__Activity__. Using the data below, copy each line that includes the word "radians".

Provided records START

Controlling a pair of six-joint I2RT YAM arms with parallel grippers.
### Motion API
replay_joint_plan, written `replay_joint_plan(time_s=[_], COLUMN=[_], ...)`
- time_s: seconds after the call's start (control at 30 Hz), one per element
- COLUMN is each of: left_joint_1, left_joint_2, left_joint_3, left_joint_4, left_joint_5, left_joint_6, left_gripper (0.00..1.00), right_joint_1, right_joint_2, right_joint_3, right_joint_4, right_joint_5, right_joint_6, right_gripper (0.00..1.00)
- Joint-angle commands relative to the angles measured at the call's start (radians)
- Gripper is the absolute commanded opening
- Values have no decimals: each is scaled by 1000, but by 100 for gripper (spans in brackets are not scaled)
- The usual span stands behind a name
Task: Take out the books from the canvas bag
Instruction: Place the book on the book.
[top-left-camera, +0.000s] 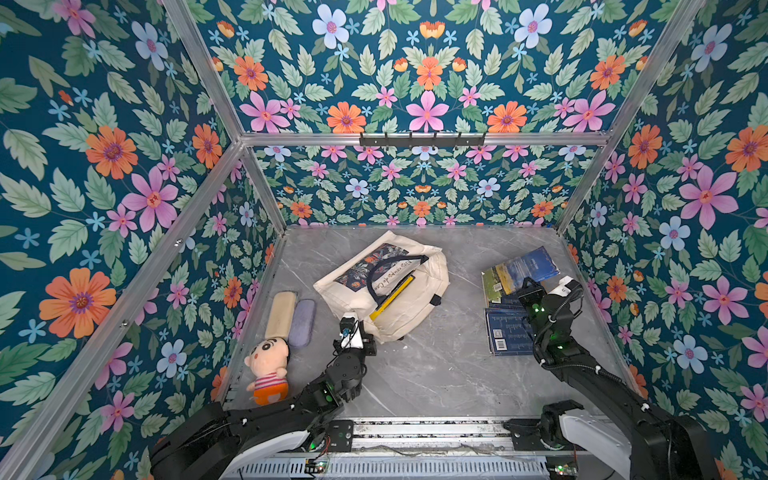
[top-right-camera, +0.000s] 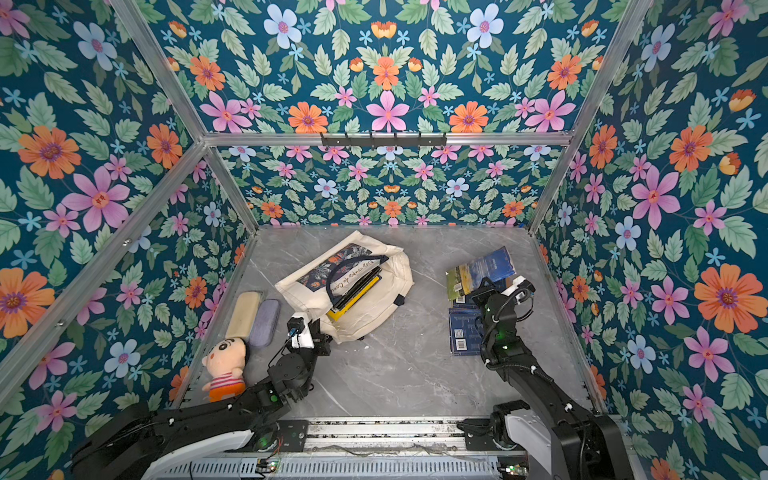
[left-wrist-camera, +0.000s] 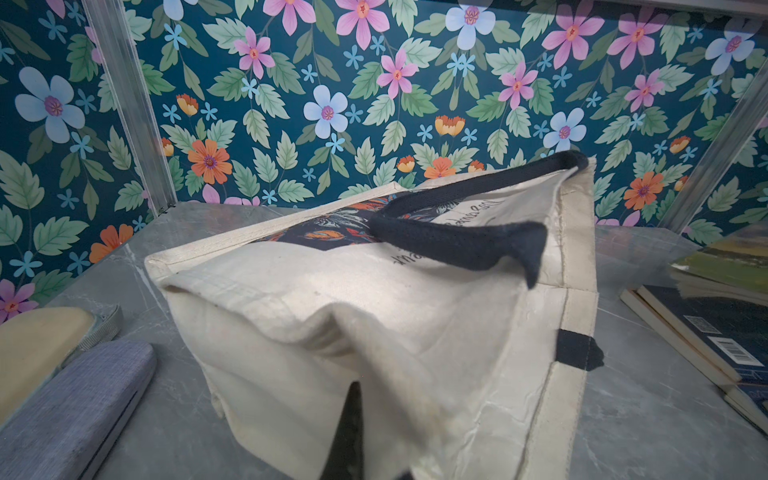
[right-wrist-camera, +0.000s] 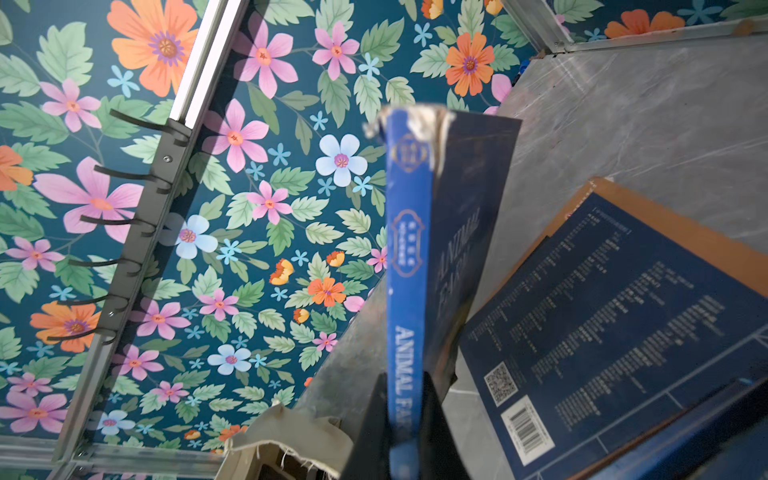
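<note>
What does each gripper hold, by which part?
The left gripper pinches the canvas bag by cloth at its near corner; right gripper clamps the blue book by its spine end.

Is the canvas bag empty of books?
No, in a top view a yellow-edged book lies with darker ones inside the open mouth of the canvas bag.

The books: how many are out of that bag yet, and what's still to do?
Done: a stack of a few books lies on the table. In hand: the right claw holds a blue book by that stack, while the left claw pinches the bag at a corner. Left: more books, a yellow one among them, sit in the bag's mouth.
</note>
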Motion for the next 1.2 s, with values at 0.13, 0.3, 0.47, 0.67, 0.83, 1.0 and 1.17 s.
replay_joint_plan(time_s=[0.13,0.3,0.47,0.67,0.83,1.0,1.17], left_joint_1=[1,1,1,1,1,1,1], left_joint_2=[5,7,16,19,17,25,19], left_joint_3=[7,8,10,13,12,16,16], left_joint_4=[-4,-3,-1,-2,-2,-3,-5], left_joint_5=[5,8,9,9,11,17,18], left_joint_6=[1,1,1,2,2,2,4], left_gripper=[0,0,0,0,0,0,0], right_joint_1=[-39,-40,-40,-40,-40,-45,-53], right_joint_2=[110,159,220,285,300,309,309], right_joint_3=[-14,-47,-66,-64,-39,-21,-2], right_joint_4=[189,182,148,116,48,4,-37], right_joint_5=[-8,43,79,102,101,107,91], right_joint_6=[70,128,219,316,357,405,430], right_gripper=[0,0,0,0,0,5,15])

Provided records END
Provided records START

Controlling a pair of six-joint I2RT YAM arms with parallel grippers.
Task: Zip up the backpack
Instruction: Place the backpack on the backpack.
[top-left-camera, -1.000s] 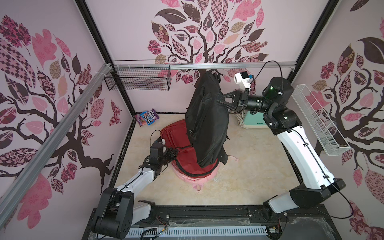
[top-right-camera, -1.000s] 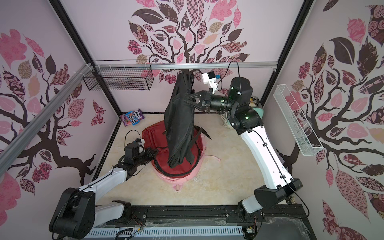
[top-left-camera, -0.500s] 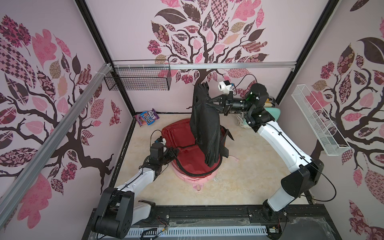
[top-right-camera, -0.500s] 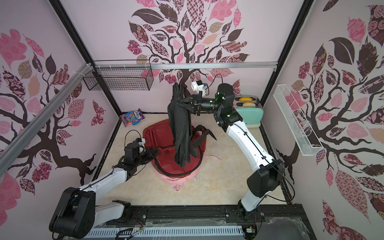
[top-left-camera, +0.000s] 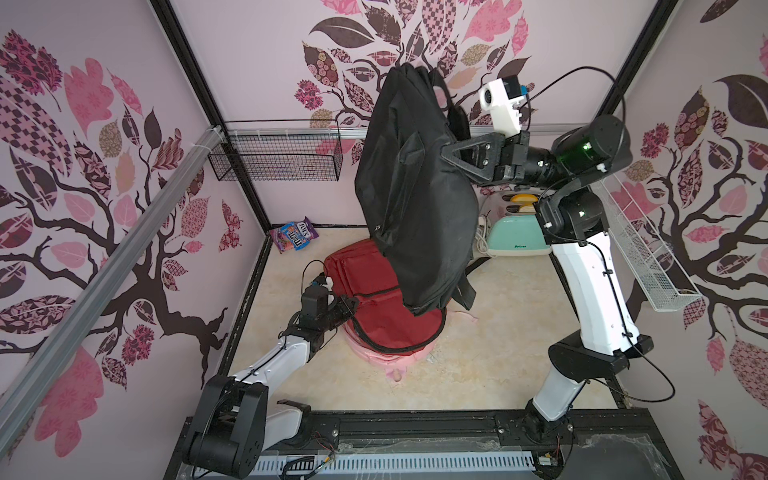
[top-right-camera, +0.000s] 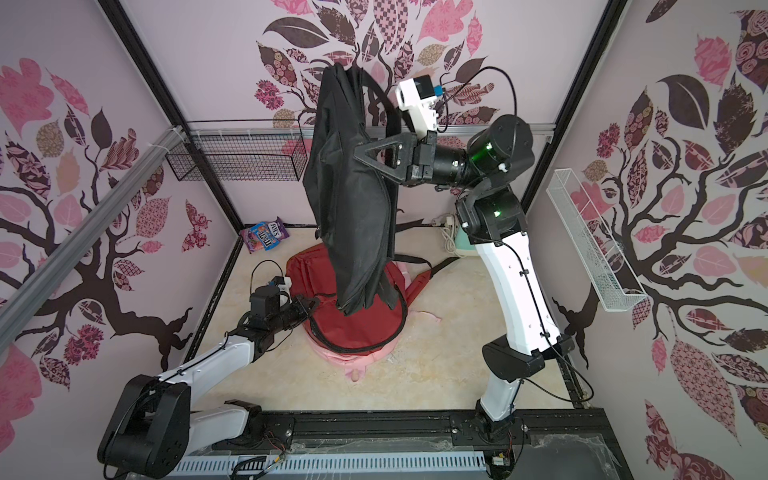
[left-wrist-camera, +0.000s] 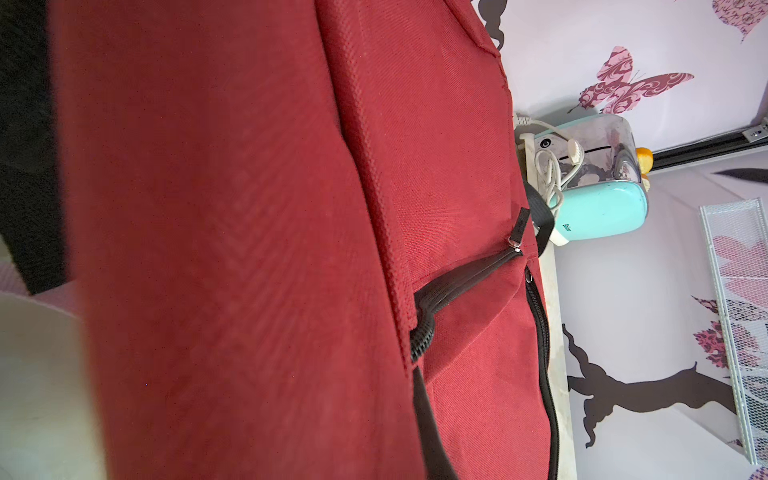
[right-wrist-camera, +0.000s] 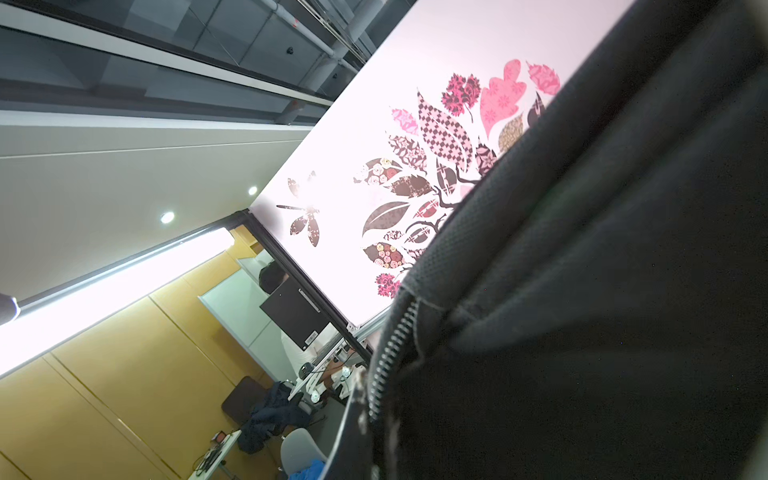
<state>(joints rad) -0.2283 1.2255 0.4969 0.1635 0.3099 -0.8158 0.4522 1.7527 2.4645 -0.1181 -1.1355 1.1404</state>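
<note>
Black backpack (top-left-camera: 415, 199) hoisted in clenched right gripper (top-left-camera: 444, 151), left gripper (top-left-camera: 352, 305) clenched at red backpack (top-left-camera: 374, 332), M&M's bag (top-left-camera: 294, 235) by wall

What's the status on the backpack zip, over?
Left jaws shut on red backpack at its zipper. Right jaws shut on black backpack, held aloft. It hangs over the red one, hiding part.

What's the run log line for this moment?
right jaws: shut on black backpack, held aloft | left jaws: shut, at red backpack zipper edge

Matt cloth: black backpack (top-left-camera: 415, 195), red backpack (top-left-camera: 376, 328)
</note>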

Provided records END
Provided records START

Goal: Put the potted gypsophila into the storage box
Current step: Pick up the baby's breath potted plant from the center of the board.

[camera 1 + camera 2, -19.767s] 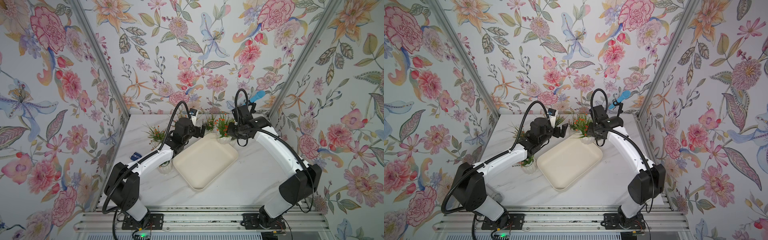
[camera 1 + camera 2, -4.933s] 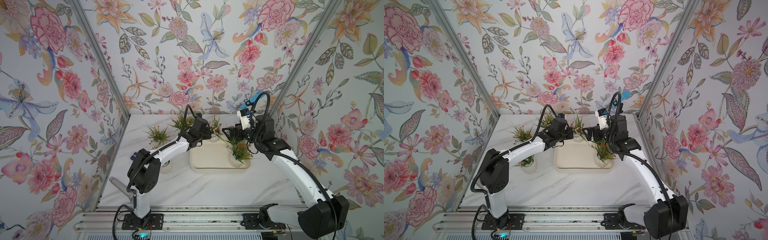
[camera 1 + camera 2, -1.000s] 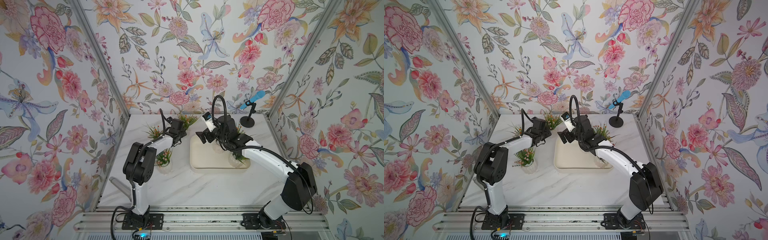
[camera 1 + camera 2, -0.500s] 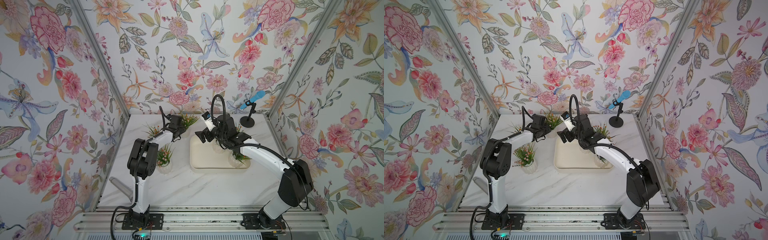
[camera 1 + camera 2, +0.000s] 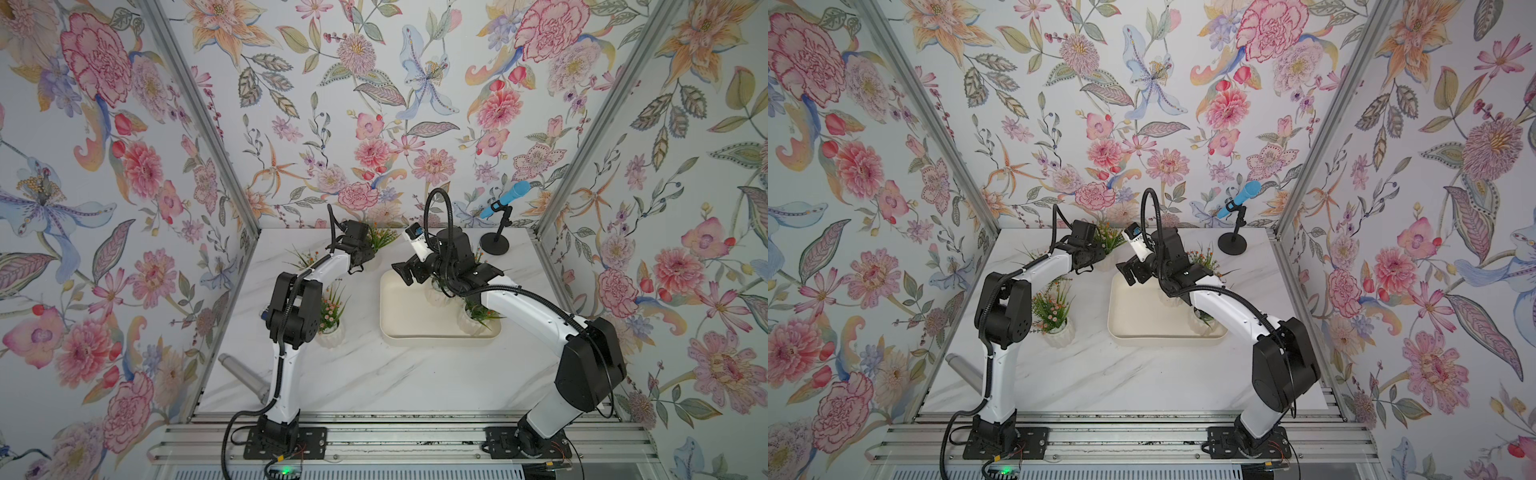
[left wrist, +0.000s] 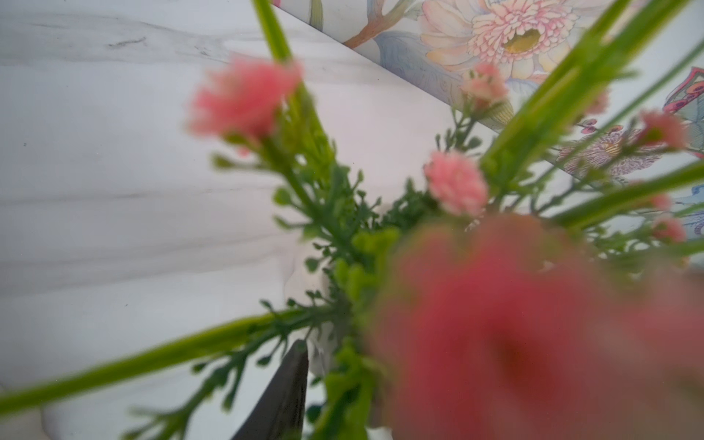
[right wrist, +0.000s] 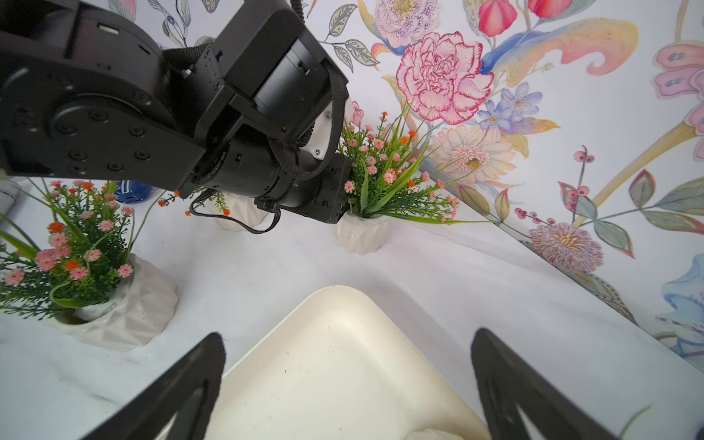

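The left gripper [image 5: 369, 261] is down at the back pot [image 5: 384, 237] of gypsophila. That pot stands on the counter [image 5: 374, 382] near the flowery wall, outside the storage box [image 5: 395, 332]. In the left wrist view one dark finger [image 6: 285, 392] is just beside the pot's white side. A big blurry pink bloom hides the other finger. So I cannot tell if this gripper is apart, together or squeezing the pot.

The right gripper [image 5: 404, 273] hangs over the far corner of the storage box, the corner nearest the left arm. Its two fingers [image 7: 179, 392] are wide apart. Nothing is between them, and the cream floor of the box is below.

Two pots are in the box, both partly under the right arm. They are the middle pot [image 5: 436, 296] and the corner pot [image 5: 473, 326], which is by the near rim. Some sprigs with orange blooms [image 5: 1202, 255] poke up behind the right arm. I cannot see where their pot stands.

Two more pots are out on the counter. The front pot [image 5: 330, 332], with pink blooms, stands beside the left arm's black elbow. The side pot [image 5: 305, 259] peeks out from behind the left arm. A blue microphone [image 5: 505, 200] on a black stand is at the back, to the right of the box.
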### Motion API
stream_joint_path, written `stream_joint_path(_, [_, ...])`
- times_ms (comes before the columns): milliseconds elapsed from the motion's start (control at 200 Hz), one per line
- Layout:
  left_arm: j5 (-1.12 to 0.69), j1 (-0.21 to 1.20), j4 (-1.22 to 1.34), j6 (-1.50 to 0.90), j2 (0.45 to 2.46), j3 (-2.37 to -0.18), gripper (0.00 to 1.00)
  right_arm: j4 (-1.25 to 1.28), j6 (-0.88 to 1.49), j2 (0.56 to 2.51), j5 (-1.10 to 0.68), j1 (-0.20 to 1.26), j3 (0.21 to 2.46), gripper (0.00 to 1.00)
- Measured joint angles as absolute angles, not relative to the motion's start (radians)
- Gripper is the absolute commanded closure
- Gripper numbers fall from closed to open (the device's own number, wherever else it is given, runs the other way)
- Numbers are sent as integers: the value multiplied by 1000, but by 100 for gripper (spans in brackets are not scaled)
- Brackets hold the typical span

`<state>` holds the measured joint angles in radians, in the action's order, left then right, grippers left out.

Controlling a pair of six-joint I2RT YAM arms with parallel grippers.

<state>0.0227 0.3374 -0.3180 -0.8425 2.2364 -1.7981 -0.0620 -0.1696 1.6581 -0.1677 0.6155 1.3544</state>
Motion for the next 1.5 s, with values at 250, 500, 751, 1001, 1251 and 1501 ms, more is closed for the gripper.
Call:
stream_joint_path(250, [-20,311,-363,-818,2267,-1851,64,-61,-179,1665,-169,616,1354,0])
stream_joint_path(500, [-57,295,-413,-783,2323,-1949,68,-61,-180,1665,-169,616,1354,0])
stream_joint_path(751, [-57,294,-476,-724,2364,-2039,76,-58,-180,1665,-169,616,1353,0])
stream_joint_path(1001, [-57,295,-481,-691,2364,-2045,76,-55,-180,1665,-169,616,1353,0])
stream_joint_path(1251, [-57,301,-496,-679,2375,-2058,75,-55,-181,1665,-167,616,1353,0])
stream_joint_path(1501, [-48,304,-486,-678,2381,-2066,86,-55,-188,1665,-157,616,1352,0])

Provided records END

__Task response__.
- Joint-angle commands relative to the angles measured at the call's start (radians)
- Measured joint angles as absolute angles, not relative to the motion's start (radians)
`<state>` holds the measured joint angles in radians, in the action's order, left then right, grippers left out.

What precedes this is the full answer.